Frequently asked questions
- How does Synthetic Users work?
- How accurate are the synthetic users generated by syntheticusers.com?
- How does syntheticusers.com compare to traditional user research methods?
- How does syntheticusers.com handle diversity and representation of different user groups?
- How does syntheticusers.com ensure the results are unbiased?
- How does syntheticusers.com handle privacy and data security?
- How can we be sure that the feedback provided by synthetic users is valid?
How does Syntheticusers.com work?
Syntheticusers.com uses advanced AI and natural language processing to generate synthetic personas that can mimic real human behavior. The user inputs a persona’s characteristics, problem(s) that persona has, and the proposed solution, and the model runs virtual user interviews to gather feedback from the synthetic personas and then summarizes them in a complete report.
How accurate are the synthetic users generated by Syntheticusers.com?
We've been working hard to ensure the synthetic personas behave as though they were organic humans. Our success is measured by our ability to deliver that experience. Most important though is that you focus on the outcomes and less on the nature of the synthetic personas, i.e. ensure your customer base is represented but focus on the insights you are getting rather than the synthetic nature of our participants. As the term illustrates, Synthetic Users are composite creatures put together in the bowels of a neural network.
How does Syntheticusers.com compare to traditional user research methods?
Synthetic Users has been designed to act as a discovery co-pilot. It accelerates an otherwise expensive and operationally taxing process.
How does Syntheticusers.com handle diversity and representation of different user groups?
You decide your audience, the type of synthetic user or persona you want to interview. You may wish to run a discovery process with a very niche audience or a more heterogeneous bunch. You decide.
How does Syntheticusers.com ensure the results are unbiased?
We don't. Biases have served us humans for hundreds of thousands of years as a way to accelerate learning. What is important is that we reveal the biases as parameters and allow our users the ability to change those in order to get the best insights. With real interviews you can gauge biases and write that in your notes. With Synthetic Users you'll be able to do the same.
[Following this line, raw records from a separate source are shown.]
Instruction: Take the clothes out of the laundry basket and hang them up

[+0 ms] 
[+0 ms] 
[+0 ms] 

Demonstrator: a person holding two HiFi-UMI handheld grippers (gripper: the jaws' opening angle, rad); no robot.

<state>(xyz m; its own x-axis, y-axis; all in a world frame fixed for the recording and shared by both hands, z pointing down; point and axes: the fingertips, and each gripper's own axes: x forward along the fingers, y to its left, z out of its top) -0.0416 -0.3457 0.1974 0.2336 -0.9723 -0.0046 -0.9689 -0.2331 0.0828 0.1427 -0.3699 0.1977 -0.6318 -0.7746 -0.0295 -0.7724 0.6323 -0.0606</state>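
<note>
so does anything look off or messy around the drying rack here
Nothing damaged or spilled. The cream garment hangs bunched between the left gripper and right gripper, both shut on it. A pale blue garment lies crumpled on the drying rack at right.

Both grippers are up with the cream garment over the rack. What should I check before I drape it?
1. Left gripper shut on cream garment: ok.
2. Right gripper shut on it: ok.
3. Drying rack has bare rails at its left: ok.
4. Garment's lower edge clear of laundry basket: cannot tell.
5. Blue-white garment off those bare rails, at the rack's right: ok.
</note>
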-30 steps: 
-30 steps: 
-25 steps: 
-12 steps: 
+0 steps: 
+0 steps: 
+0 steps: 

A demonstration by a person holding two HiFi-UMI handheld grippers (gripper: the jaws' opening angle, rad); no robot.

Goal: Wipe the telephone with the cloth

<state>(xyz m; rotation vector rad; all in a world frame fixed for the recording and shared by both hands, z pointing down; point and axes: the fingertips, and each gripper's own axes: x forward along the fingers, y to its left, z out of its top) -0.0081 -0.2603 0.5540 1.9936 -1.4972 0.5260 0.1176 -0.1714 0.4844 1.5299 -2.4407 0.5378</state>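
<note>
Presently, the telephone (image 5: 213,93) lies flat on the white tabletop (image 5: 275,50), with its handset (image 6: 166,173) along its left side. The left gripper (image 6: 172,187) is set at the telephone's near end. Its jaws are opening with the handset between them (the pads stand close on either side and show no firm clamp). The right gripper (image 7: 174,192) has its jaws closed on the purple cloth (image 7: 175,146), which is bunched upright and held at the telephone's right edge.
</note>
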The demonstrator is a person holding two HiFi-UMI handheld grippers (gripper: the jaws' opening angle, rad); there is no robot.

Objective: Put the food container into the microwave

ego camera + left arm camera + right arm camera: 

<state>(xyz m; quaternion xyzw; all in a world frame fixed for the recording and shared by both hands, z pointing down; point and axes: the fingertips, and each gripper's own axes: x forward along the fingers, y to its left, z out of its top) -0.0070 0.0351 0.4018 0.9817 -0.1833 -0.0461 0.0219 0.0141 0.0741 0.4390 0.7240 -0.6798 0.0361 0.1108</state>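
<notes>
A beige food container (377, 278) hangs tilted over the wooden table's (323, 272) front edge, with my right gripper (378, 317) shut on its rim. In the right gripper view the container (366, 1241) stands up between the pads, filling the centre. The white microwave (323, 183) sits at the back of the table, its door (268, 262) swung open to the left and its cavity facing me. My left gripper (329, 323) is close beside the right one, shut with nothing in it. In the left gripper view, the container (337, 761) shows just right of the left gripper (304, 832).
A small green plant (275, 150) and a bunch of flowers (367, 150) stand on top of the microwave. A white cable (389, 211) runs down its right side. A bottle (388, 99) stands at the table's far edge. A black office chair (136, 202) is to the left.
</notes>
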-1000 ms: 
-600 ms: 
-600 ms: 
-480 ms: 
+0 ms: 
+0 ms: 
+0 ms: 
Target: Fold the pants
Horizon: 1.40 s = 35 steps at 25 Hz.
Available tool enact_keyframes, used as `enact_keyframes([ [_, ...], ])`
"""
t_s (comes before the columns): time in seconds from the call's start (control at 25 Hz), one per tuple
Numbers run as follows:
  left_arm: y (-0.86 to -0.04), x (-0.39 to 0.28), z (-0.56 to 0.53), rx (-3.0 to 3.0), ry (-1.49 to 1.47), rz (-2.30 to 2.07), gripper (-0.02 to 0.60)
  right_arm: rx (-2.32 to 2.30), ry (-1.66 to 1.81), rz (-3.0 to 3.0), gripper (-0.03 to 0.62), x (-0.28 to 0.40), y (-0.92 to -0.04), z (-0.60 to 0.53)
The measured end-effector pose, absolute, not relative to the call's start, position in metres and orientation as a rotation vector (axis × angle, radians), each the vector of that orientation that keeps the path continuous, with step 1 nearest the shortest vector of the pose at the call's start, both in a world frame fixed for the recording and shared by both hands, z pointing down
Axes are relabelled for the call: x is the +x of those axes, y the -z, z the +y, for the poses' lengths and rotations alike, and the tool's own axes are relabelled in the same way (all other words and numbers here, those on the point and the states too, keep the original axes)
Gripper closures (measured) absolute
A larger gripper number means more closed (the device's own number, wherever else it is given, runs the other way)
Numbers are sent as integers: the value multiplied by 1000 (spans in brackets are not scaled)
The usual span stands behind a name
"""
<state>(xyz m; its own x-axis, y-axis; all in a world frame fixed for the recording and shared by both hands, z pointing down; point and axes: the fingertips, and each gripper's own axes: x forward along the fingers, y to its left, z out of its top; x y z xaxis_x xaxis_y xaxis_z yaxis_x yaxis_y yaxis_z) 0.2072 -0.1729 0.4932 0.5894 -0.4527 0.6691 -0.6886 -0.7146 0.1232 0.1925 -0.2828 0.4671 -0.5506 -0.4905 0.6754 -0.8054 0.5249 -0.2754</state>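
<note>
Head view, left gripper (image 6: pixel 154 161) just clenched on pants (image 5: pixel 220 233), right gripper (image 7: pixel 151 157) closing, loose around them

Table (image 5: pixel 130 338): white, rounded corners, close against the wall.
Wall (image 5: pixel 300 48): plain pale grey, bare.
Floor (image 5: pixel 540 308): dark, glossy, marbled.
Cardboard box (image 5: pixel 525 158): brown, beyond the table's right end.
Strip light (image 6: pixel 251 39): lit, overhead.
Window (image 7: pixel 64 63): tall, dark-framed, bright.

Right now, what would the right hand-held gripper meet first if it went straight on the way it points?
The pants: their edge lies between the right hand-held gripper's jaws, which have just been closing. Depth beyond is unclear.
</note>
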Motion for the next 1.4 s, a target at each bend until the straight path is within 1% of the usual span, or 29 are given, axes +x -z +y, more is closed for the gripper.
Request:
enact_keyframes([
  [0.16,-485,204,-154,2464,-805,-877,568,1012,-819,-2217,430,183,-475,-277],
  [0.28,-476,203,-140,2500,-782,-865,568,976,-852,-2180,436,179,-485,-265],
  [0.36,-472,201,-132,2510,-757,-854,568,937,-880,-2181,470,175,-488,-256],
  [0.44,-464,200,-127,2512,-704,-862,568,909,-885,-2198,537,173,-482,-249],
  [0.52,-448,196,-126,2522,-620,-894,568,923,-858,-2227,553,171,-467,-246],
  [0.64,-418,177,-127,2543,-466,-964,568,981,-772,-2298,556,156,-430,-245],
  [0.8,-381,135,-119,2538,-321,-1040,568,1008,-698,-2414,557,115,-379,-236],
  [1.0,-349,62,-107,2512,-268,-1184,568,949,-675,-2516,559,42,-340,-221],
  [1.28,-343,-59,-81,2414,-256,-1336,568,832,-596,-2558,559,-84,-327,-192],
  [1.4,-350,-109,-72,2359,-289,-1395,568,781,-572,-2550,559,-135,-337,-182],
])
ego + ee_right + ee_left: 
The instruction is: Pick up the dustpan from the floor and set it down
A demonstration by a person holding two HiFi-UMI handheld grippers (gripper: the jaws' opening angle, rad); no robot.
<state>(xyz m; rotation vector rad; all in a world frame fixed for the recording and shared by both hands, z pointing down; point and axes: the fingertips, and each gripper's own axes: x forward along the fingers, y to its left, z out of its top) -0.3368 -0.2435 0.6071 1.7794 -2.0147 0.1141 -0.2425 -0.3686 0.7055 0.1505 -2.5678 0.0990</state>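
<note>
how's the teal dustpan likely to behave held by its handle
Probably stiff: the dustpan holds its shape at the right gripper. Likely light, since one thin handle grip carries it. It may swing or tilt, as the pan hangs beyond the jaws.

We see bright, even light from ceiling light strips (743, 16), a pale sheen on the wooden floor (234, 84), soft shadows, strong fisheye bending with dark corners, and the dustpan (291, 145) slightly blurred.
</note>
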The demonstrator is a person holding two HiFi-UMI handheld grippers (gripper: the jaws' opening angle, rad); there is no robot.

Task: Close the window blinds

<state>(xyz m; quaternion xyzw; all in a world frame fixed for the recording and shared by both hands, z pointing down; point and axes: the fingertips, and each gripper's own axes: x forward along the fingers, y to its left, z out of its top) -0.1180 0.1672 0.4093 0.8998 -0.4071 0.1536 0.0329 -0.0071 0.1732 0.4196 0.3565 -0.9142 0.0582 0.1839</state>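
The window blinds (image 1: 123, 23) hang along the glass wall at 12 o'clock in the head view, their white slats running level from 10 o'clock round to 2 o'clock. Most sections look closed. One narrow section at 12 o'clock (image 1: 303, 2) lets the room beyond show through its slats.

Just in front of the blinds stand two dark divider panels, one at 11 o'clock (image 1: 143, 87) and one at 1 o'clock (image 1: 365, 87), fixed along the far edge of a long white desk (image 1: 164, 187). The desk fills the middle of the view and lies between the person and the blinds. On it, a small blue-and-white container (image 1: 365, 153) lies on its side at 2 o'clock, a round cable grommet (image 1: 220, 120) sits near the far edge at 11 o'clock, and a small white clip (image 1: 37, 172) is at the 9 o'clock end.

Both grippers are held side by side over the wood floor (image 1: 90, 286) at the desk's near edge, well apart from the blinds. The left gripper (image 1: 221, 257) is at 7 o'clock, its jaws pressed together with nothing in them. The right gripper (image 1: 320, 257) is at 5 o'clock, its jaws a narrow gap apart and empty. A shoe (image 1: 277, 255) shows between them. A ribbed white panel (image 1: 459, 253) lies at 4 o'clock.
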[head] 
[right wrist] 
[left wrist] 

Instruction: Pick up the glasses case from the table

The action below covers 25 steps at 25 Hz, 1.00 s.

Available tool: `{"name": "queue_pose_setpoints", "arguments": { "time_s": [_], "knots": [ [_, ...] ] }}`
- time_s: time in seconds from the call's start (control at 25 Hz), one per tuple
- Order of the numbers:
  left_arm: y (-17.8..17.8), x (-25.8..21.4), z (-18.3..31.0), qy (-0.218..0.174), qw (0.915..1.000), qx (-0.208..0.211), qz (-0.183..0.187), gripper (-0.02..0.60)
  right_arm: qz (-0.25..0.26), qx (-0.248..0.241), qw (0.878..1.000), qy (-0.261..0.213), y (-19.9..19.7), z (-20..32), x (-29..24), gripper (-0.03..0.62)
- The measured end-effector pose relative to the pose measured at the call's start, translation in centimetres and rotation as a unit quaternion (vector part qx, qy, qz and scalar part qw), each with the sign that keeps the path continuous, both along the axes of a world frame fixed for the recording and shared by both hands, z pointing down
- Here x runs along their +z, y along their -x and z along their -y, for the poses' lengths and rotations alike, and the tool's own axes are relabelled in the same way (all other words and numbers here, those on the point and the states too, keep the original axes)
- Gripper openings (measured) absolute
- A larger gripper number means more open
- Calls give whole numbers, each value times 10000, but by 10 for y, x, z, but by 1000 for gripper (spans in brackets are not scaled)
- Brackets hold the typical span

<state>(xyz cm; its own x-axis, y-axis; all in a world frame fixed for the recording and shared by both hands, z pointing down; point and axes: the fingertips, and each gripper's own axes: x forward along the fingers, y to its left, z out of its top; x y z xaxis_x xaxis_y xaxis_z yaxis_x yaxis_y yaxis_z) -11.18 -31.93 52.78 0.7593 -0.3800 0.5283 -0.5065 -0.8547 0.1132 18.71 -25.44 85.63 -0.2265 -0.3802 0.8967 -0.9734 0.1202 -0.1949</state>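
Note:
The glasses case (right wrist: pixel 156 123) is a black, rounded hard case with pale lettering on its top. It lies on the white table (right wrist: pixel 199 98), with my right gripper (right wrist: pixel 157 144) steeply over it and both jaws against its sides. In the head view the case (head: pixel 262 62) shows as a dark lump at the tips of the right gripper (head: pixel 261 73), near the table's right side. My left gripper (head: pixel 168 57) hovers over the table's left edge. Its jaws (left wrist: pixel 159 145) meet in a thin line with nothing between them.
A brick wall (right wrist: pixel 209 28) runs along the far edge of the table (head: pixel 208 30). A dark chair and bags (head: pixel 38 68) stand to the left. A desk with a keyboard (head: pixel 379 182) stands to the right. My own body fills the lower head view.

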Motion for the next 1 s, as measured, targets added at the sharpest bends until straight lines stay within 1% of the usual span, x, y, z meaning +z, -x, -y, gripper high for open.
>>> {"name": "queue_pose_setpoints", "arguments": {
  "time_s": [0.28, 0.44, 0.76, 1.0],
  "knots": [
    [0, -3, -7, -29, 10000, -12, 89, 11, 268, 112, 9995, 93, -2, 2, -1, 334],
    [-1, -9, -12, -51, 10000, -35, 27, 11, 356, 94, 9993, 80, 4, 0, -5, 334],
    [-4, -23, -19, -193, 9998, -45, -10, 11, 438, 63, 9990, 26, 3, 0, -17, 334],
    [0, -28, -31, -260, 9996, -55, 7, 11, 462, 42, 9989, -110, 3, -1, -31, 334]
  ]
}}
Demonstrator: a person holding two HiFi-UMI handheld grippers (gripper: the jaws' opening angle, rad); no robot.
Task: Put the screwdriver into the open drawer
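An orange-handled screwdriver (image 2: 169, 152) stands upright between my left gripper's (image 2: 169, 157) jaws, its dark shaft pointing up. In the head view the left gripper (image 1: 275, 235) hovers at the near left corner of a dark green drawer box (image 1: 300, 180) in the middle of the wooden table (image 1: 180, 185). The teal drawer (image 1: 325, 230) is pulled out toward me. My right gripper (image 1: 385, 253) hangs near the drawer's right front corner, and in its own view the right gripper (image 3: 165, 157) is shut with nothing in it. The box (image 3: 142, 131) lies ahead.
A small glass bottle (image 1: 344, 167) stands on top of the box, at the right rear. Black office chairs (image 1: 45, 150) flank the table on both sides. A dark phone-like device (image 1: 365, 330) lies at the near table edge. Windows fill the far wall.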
How does Syntheticusers.com handle privacy and data security?
We have to be honest. We are working on a layer above the Large Language Model and therefore we are at the mercy of its own policies. We suggest you familiarise yourself with their terms, as our terms sit on top of those.
How can we be sure that the feedback provided by synthetic users is valid?
We periodically compare the results run in a discovery process with real interviews with the same study but with synthetic users within Synthetic Users. Through our application layer we are always aiming to close the delta between analogue testing and Synthetic Users.